_WORK ORDER_
In the entries below, which lines run from the one with "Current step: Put" through the one with "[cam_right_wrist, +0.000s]"? Repeat exactly those, both included, and no pictures.

Data extracted from a collection
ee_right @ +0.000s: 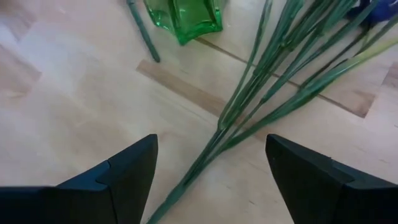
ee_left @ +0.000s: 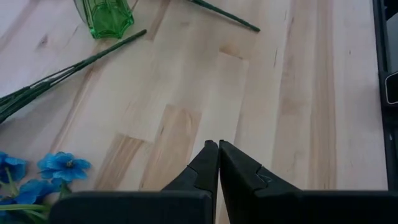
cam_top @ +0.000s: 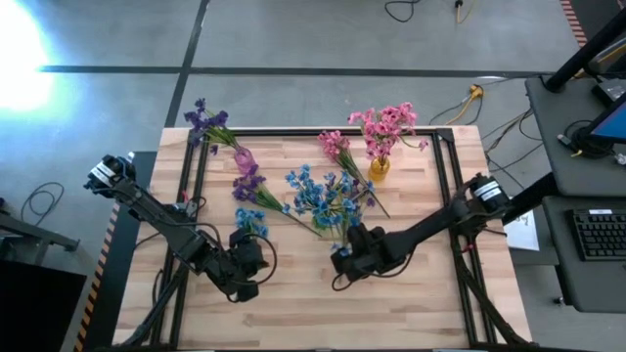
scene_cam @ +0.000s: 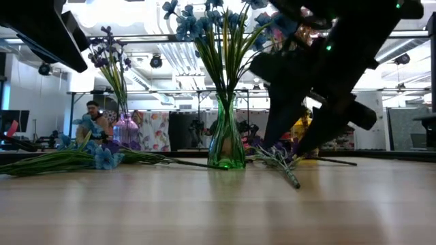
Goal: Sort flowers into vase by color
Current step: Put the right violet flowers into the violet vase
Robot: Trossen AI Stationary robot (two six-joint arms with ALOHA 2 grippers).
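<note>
The right gripper (ee_right: 211, 174) is hovering wide open over green flower stems (ee_right: 261, 106) beside the green glass vase (ee_right: 185, 15), mid-tabletop. The left gripper (ee_left: 217, 152) is waiting shut above bare light wooden tabletop (ee_left: 298, 93) toward the near edge.

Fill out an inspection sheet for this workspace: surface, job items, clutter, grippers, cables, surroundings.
Surface: wooden table, bare at the near side.
Job's things: blue flowers in green vase; pink flowers in yellow vase; purple vase holds purple sprigs; loose stems lying flat.
Clutter: nothing seen.
Grippers: left gripper shut, empty; right gripper open over the loose stems.
Cables: yellow-plugged cable on floor.
Surroundings: keyboard on side desk; a person behind.
</note>
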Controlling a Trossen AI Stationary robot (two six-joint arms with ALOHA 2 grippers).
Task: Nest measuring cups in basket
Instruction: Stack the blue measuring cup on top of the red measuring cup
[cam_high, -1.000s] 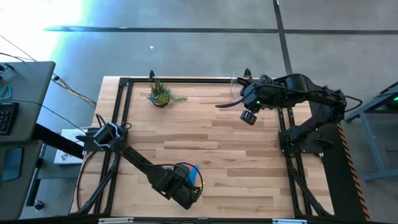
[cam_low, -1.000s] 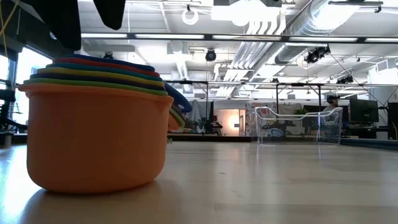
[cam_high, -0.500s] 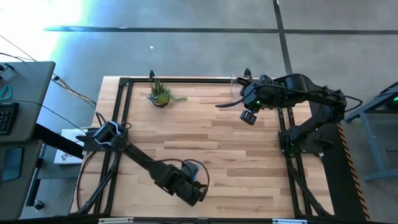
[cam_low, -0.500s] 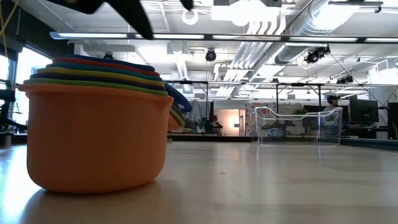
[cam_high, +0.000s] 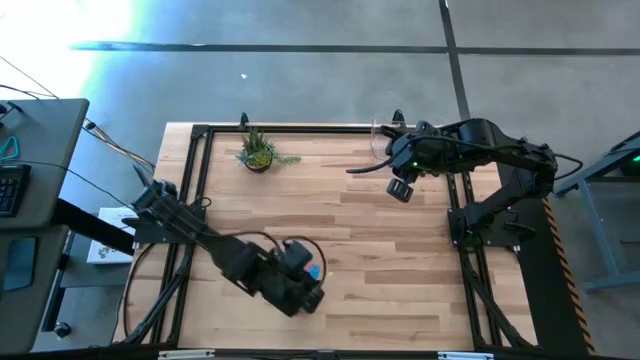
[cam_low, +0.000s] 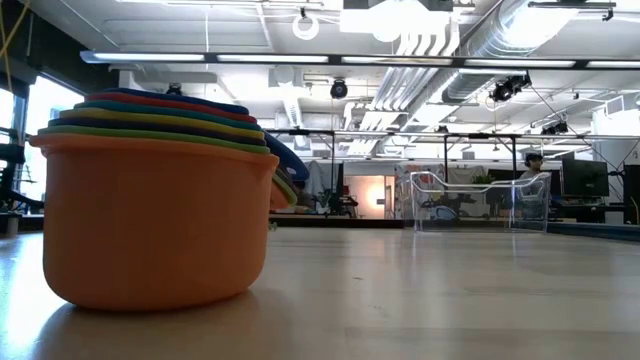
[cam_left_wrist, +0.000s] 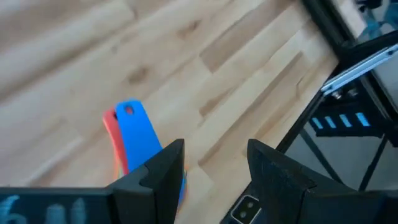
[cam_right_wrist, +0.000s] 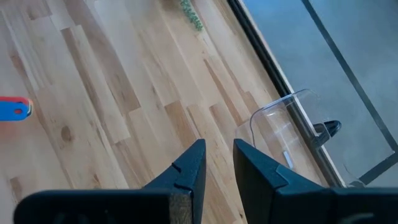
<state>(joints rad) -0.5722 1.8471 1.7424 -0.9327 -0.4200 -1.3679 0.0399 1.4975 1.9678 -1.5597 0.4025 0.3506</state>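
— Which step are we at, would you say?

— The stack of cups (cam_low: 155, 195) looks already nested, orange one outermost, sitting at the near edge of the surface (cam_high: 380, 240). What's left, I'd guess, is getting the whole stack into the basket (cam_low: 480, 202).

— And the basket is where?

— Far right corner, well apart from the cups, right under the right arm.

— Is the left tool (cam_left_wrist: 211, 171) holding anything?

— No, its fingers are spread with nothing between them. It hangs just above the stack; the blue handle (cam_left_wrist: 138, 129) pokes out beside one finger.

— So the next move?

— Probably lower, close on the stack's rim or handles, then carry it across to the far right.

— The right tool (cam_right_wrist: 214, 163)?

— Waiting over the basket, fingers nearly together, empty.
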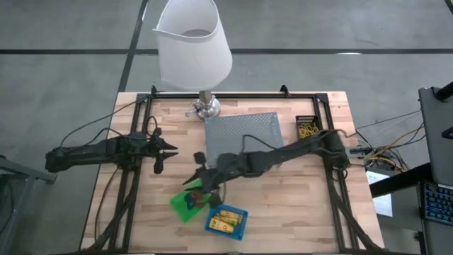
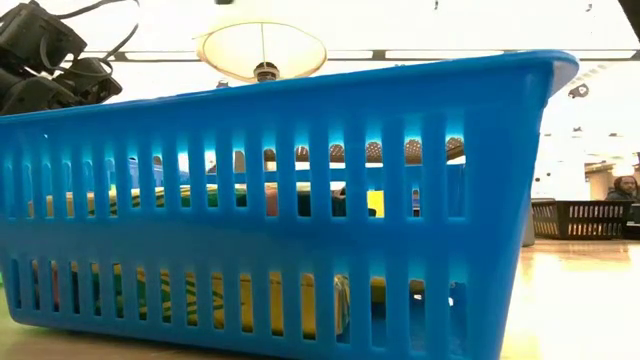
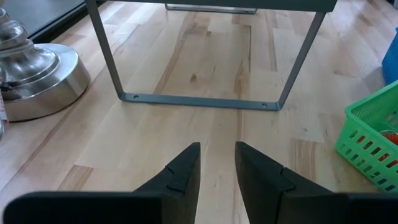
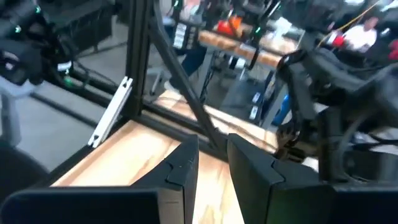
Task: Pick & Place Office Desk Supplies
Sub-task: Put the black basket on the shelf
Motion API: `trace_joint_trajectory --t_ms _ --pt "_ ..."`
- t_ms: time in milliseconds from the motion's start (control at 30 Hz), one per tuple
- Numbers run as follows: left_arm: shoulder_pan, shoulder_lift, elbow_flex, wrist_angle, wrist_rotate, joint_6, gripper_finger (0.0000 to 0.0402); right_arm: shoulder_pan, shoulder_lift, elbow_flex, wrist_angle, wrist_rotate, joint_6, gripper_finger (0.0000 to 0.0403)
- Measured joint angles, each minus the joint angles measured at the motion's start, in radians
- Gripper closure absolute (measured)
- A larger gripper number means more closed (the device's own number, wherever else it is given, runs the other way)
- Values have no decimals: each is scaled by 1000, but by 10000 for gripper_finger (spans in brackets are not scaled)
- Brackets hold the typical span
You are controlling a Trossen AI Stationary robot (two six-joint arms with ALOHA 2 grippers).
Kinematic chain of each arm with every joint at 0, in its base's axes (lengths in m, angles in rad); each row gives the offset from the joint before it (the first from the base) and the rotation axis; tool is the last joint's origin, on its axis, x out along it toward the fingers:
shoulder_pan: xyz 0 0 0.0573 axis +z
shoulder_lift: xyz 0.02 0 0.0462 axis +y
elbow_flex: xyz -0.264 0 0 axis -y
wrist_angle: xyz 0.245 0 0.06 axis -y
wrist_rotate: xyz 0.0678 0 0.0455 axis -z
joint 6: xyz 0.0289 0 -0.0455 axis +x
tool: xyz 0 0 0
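Green bin (image 1: 182, 205) sits under the right hand (image 1: 199, 168), fingers narrowly apart, empty.

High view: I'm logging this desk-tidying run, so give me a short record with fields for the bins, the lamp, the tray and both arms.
green bin: front of table, beside the blue bin
blue bin: front of table, yellow sticks inside
black bin: back right, yellow contents
lamp: back centre, white shade
tray: grey mesh, beside the lamp base
left gripper: left of table, fingers apart, nothing between them
right gripper: above the green bin, fingers apart, nothing between them
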Motion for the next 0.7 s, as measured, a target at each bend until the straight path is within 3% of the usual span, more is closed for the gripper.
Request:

_RESULT OF THIS TASK_
Current step: Put the right violet flowers into the violet vase
Robot: Trossen AI Stationary robot (two six-joint arms with ALOHA 2 grippers).
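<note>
The right gripper (ee_right: 211, 174) is hovering wide open over green flower stems (ee_right: 261, 106) beside the green glass vase (ee_right: 185, 15), mid-tabletop. The left gripper (ee_left: 217, 152) is waiting shut above bare light wooden tabletop (ee_left: 298, 93) toward the near edge.

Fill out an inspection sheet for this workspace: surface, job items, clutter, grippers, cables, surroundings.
Surface: wooden table, bare at the near side.
Job's things: blue flowers in green vase; pink flowers in yellow vase; purple vase holds purple sprigs; loose stems lying flat.
Clutter: nothing seen.
Grippers: left gripper shut, empty; right gripper open over the loose stems.
Cables: yellow-plugged cable on floor.
Surroundings: keyboard on side desk; a person behind.
</note>
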Controlling a Trossen AI Stationary robot (two six-joint arms with ALOHA 2 grippers).
Task: Nest measuring cups in basket
Instruction: Stack the blue measuring cup on top of the red measuring cup
[cam_high, -1.000s] 
[cam_low, -1.000s] 
[cam_high, -0.500s] 
[cam_low, -0.500s] 
[cam_high, +0.000s] 
[cam_low, +0.000s] 
[cam_left_wrist, +0.000s] 
[cam_right_wrist, +0.000s] 

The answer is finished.